Marta Kostrzewa
Miasto obłąkanych
Novae Res, 2013
s. 309
918-83-7722-754-1
cena: 33,00 zł
Wyzwania:
+ Przeczytam tyle,
ile mam wzrostu (+ 2,1 cm)
+ 52 książki
ocena: 6/10
~*~
Początkująca lekarka i jej
pacjent. Dziennikarz, który wszystkim gardzi. Kurtyzana i profesor socjologii.
Ludzie żyjący i martwi, o których nie sposób zapomnieć. A w tle miasto
pochłonięte konfliktem między arystokracją a najniższymi warstwami
społeczeństwa.
Daniela Lilia Różyc jest studentką psychiatrii oraz córką właściciela szpitala psychiatrycznego. Badając kolejne przypadki pacjentów cierpiących na choroby psychiczne, zastanawia się nad ludzkim determinizmem. Jak życie mieszkańców miasta zostało ukształtowane przez przeszłość, a minione wydarzenia w niezwykły sposób wpłynęły na ich charaktery, psychikę oraz sposoby postrzegania rzeczywistości?
~*~
Wyobraźcie sobie Miasto, w którym
przyszłoby Wam żyć. Podzielone według stanu urodzenia, arystokracja zajmująca
bogatsze dzielnice i biedota kłębiąca się na ich obrzeżach. A w powietrzu
wyczuwa się narastające napięcie, które nieuchronnie przybliża Was do wielkiego
wybuchu. W tym Mieście, każdy dzień wita Was nową dawką deszczu, wiatr na
okrągło przenika przez Wasze ubrania do szpiku kości, natomiast szaro bure
chmury na dobre zadomowiły się nad okolicą. Można by pomyśleć, że słońce
przegrało walkę o panowanie na nieboskłonie… Z kolei na ziemi warte strumyki
deszczówki wypełniają po brzegi przepełniające się studzienki ściekowe, wszyscy
mieszkańcy szukający schronienia by przeczekać ten czas w swoich cieplutkich
mieszkaniach, bądź w bramie pod lichym kartonem lub z gazetą nad mokrą już
głową… Ot, szara rzeczywistość.
Tak właśnie prezentuje się obraz chyba
każdego miasta jesienią, ale co trzeba podkreślić, nie zawsze. Autorka jednak
postanowiła pójść tą ciemniejszą drogą, bardziej przygnębiającą pogodą i w niej
osadziła fabułę. Jeśli chodzi o odzwierciedlenie akcji do pogody, to autorka
trafiła w dziesiątkę. Wystarczy zapoznać się z opisami przyrody, by mieć rozeznanie,
co czeka czytelnika w tej przygodzie z Miastem
obłąkanych.
W tym dosyć ponurym Mieście żyje młoda
kobieta – Daniela Różyc, która już od samego początku życia miała, można
powiedzieć, z górki. A to przede wszystkim przez wysoki status urodzenia w
szacownej rodzinie psychiatrów. Ojciec od maleńkości przygotowywał ją do pracy
w tym rodzinnym zawodzie, w ten sposób ułatwiając jej start w dorosłość. Tą
mocno stąpającą po ziemi bohaterkę poznajemy w momencie schyłku jej edukacji,
kiedy to zostaje jej przydzielony chory, nad którym nie tylko ma się opiekować,
ale również ukończyć swoją naukę. Tą osobą okazuje się mężczyzna, który wbrew
pozorom ma jeszcze dużo do powiedzenia i co się później okazuje na tematy
bardzo ciekawe. A to za sprawą odmiennych poglądów na życie w porównaniu do
Danieli. Jednakże w trakcie tych sesji jej upór sprawia, że czytelnik ma jej
emocje i myśli na tak zwanej tacy. Czy dobrze?

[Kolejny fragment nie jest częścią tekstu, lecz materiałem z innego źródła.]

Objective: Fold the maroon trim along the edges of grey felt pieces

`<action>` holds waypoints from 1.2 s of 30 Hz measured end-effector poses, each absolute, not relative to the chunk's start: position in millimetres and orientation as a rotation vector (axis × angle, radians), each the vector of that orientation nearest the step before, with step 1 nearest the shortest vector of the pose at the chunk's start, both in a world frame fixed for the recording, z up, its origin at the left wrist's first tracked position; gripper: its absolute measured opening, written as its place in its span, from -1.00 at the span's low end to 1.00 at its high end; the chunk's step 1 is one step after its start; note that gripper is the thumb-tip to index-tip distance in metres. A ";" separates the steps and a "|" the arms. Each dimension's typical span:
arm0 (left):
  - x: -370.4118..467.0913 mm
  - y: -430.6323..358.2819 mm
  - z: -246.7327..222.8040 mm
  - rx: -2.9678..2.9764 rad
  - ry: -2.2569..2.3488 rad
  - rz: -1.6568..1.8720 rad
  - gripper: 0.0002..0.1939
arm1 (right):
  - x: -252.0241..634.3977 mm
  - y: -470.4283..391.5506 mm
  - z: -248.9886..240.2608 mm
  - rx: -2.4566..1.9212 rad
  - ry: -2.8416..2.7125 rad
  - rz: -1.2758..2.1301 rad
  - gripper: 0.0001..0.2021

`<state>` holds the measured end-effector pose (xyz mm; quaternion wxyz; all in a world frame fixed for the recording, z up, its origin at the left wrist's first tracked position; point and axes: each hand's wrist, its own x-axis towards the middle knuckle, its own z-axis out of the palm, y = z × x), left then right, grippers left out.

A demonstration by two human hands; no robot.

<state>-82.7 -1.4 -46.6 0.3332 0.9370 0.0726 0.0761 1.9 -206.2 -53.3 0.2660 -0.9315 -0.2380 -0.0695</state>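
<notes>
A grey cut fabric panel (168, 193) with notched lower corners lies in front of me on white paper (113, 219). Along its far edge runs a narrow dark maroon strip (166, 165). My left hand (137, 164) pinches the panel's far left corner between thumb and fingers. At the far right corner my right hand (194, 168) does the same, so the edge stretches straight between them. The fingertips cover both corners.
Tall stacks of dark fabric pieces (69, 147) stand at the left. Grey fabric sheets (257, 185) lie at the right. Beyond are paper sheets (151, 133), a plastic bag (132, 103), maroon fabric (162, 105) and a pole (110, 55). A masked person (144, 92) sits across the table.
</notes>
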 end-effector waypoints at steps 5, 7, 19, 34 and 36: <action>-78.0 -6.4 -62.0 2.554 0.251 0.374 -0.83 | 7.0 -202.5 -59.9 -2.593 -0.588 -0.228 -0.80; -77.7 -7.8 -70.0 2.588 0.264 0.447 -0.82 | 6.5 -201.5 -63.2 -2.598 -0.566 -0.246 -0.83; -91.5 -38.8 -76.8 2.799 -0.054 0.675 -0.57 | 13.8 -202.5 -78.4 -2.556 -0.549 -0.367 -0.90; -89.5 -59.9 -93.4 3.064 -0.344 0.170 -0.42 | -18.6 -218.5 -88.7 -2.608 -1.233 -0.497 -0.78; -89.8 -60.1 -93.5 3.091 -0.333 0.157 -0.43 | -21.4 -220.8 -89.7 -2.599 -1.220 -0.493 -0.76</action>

Pomiędzy tymi obowiązkami, młoda lekarka
stara radzić sobie z otaczającą ją szarością dnia codziennego. W tej walce
jednak nie jest sama. Ludzie ją otaczający, na swój sposób starają się jej
pomóc, tym samym narzucając jej swoją wolę. Tylko jest jeden problem. Daniela
nie życzy sobie takiej pomocy, przez co niekiedy wpada we wszelakie kłopoty, z
których sama raczej by nie wyszła…
Jestem pod ogromnym wrażeniem stylu
autorki. Bardzo dojrzały, momentami smacznie wyszukany, bogaty stylistycznie i
niezwykle plastyczny język. Istny miód, nieoszlifowany diament. Przeczytałam
ledwo kilka zdań i wpadłam w osłupienie. Nie mogłam uwierzyć, że tak pisze moja
rówieśnica… Zaczęłam od stylu, ponieważ jest to największa zaleta Miasta obłąkanych. Co ciekawe, przy
takim sposobie prowadzenia fabuły, wszystkie niedociągnięcia i mankamenty
przestają mieć znaczenie. Dzięki temu, Miasto
obłąkanych bardzo przyjemnie oraz szybko się czyta.
Jednym z mankamentów okazują się być sami
bohaterowie. Odniosłam wrażenie, że są dosyć sztywni. Za mało ekspresyjni się
dla mnie okazali i trochę bez wyrazu. Momentami byli nawet sztuczni. Daniela,
niby mocno stąpająca po ziemi, a nie pokazywała tego zupełnie. Nie przekonała
mnie, dodatkowo ta jej dziecięca jeszcze głupota. Choć w pewnym momencie
wzbudziła podziw, przede wszystkim przez jej zaangażowanie we wszelakie sprawy
i dziecięcą ciekawość. Daniela jest taką postacią, której w duszy jeszcze
szaleje krnąbrne dziecko. Nic dziwnego, że otaczające ją osoby chcieli na nią
wpływać. Na szczęście bardzo często towarzyszył jej nad wyraz dojrzały
mężczyzna, dziennikarz, który sprawia wrażenie jej opiekuna oraz czasami nawet
mentora. A raczej za takiego chce uchodzić w oczach swoich znajomych.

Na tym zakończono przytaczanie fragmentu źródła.